DATA SEGMENT ▸
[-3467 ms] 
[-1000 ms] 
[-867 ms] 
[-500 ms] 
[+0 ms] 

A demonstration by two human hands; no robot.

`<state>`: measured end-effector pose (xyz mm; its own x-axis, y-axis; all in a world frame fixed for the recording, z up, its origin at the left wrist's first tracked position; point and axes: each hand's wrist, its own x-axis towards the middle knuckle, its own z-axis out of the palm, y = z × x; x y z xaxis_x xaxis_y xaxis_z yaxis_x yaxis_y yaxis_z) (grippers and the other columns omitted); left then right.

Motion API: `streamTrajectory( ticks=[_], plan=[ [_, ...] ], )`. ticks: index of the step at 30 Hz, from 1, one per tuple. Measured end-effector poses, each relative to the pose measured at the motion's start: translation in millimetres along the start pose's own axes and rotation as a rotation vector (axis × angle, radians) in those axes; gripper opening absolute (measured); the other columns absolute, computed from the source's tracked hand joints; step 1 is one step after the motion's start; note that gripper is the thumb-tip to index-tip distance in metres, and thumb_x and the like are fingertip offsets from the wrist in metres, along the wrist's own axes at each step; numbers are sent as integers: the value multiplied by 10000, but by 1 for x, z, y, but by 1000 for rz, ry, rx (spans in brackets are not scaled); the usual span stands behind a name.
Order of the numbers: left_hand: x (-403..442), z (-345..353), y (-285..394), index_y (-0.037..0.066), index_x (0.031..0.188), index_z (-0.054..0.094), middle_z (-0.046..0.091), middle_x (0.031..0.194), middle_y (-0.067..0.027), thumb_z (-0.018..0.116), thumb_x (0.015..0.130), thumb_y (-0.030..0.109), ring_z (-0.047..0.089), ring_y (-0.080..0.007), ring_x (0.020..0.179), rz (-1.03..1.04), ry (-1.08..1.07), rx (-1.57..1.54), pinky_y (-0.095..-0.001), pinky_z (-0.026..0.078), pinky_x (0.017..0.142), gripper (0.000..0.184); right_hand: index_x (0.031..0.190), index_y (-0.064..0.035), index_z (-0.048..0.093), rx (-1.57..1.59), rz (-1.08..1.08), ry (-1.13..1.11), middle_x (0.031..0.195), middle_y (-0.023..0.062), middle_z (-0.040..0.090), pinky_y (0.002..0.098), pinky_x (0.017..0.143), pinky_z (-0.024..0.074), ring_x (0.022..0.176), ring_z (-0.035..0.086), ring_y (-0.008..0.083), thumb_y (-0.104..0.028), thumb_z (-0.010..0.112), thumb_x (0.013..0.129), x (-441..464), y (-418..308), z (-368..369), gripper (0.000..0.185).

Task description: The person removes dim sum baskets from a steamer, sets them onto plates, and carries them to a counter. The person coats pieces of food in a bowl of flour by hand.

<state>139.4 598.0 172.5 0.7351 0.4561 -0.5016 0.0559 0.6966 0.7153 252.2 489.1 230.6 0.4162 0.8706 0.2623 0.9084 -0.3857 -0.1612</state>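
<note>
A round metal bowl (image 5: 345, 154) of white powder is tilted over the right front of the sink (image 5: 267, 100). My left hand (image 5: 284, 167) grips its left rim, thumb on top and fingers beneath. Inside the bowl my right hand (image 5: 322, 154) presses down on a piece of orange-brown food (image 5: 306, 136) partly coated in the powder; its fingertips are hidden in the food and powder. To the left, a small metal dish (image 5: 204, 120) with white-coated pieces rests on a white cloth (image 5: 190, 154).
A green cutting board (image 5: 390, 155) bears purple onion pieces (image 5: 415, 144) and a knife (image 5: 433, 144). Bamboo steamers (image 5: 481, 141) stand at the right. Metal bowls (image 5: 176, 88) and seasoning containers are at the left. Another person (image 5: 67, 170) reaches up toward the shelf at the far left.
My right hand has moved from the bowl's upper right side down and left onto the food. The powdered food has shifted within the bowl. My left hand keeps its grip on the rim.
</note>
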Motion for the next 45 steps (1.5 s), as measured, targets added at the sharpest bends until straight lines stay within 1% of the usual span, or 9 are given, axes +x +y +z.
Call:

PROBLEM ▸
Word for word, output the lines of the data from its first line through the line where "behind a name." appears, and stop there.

RESULT ▸
[-3467 ms] 
[-1000 ms] 
[-867 ms] 
[-500 ms] 
[+0 ms] 

A demonstration by two human hands; no robot.

`<state>`: measured end-effector pose (xyz mm; its own x-axis, y-axis; all in a world frame fixed for the recording, z up, its origin at the left wrist's first tracked position; point and axes: each hand's wrist, its own x-axis towards the middle knuckle, its own z-axis out of the palm, y = z × x; x y z xaxis_x xaxis_y xaxis_z yaxis_x yaxis_y yaxis_z) (grippers and the other columns omitted); left then right.

Motion API: `streamTrajectory( ticks=[_], plan=[ [_, ...] ], )`. ticks: index of the step at 30 Hz, from 1, one per tuple. Measured end-effector poses, each relative to the pose measured at the motion's start: translation in millimetres along the start pose's own axes and rotation as a rotation vector (axis × angle, radians) in those axes; gripper opening absolute (measured); the other columns absolute, computed from the source's tracked hand joints; step 1 is one step after the motion's start; note that gripper is the thumb-tip to index-tip distance in metres, and thumb_x and the like are fingertip offsets from the wrist in metres, along the wrist's own axes at each step; numbers are sent as integers: the value multiplied by 10000, but by 1 for x, z, y, but by 1000 for rz, ry, rx (spans in brackets are not scaled); the usual span stands behind a name.

Nothing else is required to complete the output.